Human life is built on patterns: birth, childhood, adulthood, reproduction and exit. 

If the life of one human being is orderly in its broad outlines, it seems to me odd to think the life of human society would be random. 

So, I spend perhaps too much of my time looking for those patterns, a field theory of humanity. 

In looking at 1991, and what is unfolding now before us, I decided to try to take a quick hand at parsing human history for the past 200 years or so. 

Below you have my first, and likely half-baked, cut at this. Its use is not in simply finding order in history, although that has importance. 
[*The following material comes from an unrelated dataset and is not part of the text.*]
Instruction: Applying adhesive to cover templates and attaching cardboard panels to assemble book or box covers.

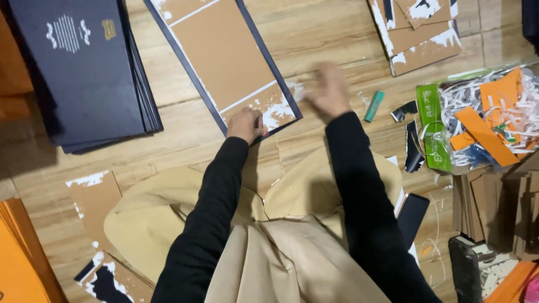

Its potential use might be that in finding order, the wrenching and psychologically destabilizing blows dealt out by shifts might be mitigated. 

Of course, such grandiose thoughts must follow the question of whether the order I am presenting is real or simply an illusion I have created, with boundaries that are clear only in my head. 

I don’t normally present minimally thought-out ideas (some might argue with that), but in this case I thought it might have some value. 

It is something I have been playing with for some time, but it seems particularly significant in 2022. 

I have not tried to include the transitional events as I did in 1991 but simply to identify transitional points.

This is focused heavily on Europe, with minimal mentions of other continents, but that is because global history was forged and dominated by Europe for the past 200 years or so, transiting to other countries as drivers only in later epochs.

Five Epochs of History Since 1789 and the Emerging Sixth

1. 1789-1858 (69 years): Republicanism challenges the kingdoms of Europe

This epoch begins with the French Revolution and the rise of an attempt to reshape Europe into a single entity. A culture emerged of nation-states liberally governed, with the decline of the old European political and social order.

2. 1858-1914 (56 years): European empires dominate the globe

1858 marked the establishment of the British Raj in India and a definitive point in which much of the world, already under European intrusion and assault, found itself enveloped in European imperialism, where previously there were assaults but no systematic imperial system. 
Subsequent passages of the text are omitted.